__Exercise objective__
Whenever a line in the data holds the string "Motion", pull that line out.
### Input data ###
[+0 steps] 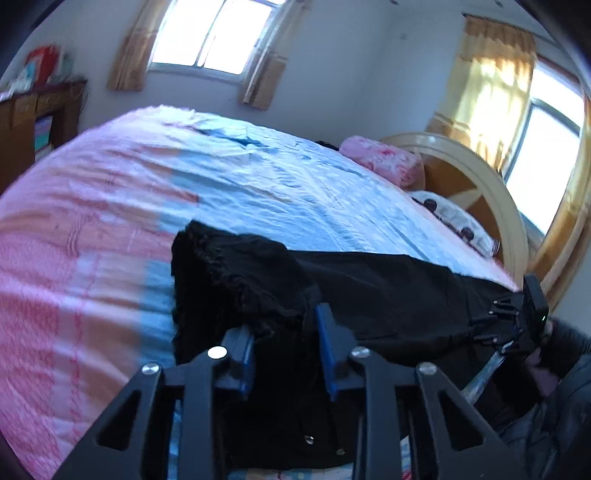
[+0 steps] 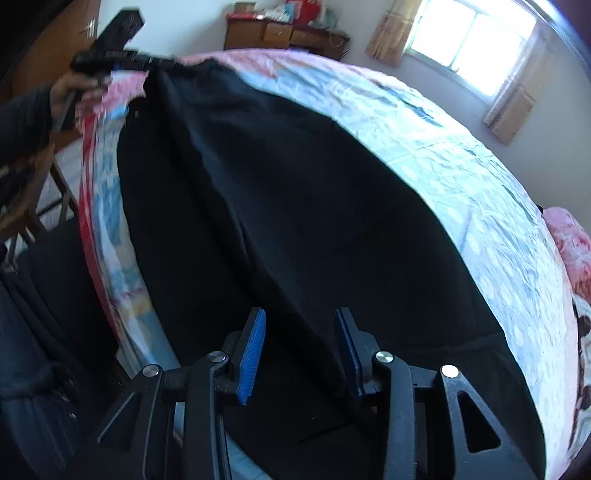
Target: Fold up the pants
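Black pants (image 1: 388,295) lie stretched along the near edge of the bed (image 1: 258,184). In the left wrist view my left gripper (image 1: 286,354) is shut on a bunched end of the cloth, which fills the gap between its blue pads (image 1: 328,350). Far right, a hand holds my right gripper (image 1: 513,321), and the pants narrow into it. In the right wrist view the pants (image 2: 295,203) spread wide below my right gripper (image 2: 300,350), with a ridge of cloth between its pads. My left gripper (image 2: 122,55) holds the far end at top left.
The bed (image 2: 461,166) has a pink and light blue cover. A pink pillow (image 1: 384,158) lies by the round wooden headboard (image 1: 480,184). A wooden dresser (image 2: 284,33) stands against the far wall. A person's sleeve and a dark chair (image 2: 44,280) are beside the bed edge.
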`<state>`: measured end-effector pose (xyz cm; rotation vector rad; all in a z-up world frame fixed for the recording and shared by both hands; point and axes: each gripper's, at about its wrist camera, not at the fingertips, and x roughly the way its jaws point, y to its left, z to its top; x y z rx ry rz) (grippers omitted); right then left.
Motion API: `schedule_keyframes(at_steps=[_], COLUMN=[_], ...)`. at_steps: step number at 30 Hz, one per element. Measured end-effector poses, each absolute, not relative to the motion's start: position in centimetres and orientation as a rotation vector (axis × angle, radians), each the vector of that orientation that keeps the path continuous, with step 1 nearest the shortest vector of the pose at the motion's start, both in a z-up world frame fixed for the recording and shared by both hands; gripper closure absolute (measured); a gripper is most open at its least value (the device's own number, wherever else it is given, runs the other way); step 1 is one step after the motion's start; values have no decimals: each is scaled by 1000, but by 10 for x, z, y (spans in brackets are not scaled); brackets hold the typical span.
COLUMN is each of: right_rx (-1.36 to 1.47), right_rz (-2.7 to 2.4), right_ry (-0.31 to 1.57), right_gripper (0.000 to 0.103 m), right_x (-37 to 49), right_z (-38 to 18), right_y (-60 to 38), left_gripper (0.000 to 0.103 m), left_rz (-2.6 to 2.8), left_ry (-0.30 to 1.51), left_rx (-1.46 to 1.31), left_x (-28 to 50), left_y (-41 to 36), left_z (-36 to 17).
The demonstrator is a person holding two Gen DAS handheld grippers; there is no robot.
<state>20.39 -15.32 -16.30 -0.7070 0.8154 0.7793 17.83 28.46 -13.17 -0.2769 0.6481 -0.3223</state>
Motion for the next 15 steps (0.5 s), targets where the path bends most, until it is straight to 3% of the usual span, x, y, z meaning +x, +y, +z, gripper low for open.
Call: schedule_keyframes(at_steps=[1, 2, 4, 10, 15], right_rx=[-711, -721, -740, -695, -691], right_rz=[792, 796, 794, 810, 849], right_ry=[834, 842, 848, 782, 853], right_gripper=[83, 92, 98, 100, 100], right_x=[205, 204, 203, 187, 172], right_z=[-165, -167, -166, -125, -144], right_y=[-153, -152, -149, -160, -176], left_gripper=[80, 81, 84, 93, 93], left_rz=[-327, -330, -342, -362, -325], left_ry=[649, 644, 620, 521, 636], left_rx=[-261, -245, -217, -176, -286], left_x=[181, 183, 189, 165, 137], left_y=[284, 283, 285, 302, 326], left_z=[-129, -125, -111, -77, -133])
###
__Answer space__
Motion API: `schedule_keyframes(at_steps=[_], COLUMN=[_], ...)`. at_steps: step number at 30 Hz, one per element. Measured end-effector poses, each absolute, not relative to the motion's start: position in centimetres and orientation as a rotation vector (axis × angle, radians), each the vector of that orientation that keeps the path continuous, with step 1 nearest the shortest vector of the pose at the motion's start, both in a z-up world frame fixed for the recording and shared by both hands; gripper closure absolute (measured); a gripper is most open at its least value (the device's own number, wherever else it is given, runs the other way); step 1 is one step after the motion's start; values have no decimals: each is scaled by 1000, but by 10 for x, z, y (spans in brackets are not scaled); brackets hold the typical span.
Motion for the next 15 steps (0.5 s), targets where the path bends most, until it is straight to 3% of the usual span, x, y, z meaning +x, +y, +z, gripper low for open.

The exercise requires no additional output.